Required work:
Take the listing below and print exactly the lines starting at the line containing "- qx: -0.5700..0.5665" and ending at the line containing "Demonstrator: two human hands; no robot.", both ends included, and no others.

Dataset section: Begin

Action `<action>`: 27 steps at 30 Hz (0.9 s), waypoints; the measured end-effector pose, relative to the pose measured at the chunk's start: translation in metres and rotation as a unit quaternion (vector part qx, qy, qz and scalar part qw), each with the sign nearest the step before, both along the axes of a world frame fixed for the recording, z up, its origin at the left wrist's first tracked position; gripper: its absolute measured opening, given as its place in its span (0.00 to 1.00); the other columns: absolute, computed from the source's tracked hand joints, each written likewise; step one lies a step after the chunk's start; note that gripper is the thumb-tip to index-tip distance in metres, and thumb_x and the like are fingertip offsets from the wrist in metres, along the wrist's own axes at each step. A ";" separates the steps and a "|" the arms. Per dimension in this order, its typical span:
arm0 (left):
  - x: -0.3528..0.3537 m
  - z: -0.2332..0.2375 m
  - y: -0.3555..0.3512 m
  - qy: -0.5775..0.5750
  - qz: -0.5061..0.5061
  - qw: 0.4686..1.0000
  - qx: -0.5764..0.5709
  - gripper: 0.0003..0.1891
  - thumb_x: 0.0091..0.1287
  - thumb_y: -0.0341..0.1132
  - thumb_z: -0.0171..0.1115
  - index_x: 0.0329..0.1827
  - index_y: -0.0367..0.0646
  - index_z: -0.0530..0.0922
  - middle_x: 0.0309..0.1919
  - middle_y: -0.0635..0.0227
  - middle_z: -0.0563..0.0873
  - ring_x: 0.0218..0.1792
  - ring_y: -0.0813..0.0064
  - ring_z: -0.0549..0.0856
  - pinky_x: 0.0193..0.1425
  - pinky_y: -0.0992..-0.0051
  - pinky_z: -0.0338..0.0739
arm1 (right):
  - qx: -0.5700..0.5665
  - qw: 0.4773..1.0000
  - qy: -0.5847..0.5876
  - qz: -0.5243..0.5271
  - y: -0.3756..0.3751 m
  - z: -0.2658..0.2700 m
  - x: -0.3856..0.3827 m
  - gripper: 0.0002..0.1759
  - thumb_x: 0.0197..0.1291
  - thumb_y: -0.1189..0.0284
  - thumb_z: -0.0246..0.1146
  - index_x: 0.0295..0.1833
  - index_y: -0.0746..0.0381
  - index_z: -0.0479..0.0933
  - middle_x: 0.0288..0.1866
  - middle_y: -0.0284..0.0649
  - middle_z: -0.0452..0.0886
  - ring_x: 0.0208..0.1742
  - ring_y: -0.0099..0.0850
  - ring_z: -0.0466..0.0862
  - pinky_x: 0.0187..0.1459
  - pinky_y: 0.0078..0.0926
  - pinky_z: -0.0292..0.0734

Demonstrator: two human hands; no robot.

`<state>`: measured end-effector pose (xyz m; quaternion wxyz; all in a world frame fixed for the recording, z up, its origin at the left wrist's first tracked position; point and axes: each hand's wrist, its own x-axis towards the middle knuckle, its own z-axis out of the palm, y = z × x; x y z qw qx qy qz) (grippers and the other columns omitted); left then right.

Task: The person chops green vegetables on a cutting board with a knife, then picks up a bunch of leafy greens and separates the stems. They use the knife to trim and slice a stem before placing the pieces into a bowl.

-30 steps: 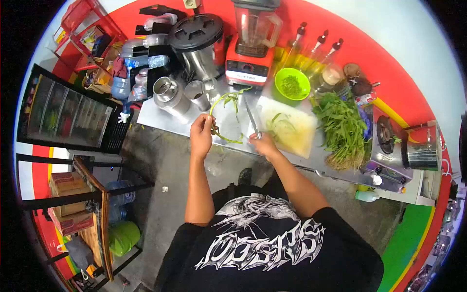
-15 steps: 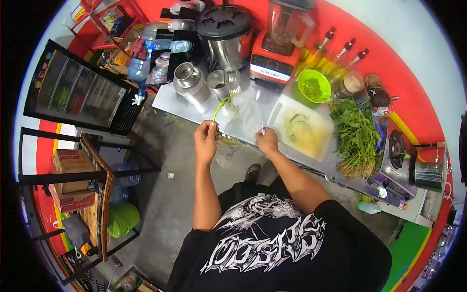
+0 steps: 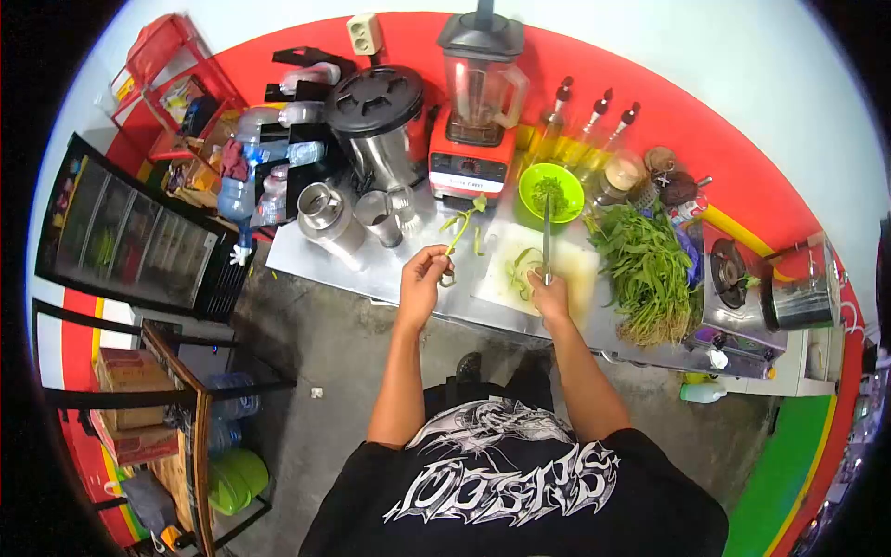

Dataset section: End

Written reply:
  - qx: -0.5700..0.5665
  - qw: 0.4773..1.0000
  - qy: -0.5847..0.5876
  - qz: -0.5243..0.5271
  - y: -0.3756..0.3751 m
  - z: -0.2658..0.2700 m
  - x: -0.3856..0.3827 m
  - gripper: 0.0002..0.1759
  - thumb_x: 0.0197..0.1291
  - thumb_y: -0.1189..0.0284
  - thumb_z: -0.0246..0.1146
  - index_x: 0.0295..0.1833
  - index_y: -0.0746..0.0381
  - index_z: -0.0479..0.0933
  - middle_x: 0.0288..0.1866
  - middle_y: -0.0284..0.0649
  - middle_z: -0.0452..0.0886
  - ring_x: 0.0208..0.1742
  - ring_y: -0.0099..0.0850
  - ring_z: -0.0466..0.0862
  - pinky_x: 0.0187..0.1459
  - pinky_y: 0.0078..0.0926
  - pinky_z: -0.0292..0.0734

Demonstrator: two human hands; no robot.

An answer has been given, and the exercise is complete.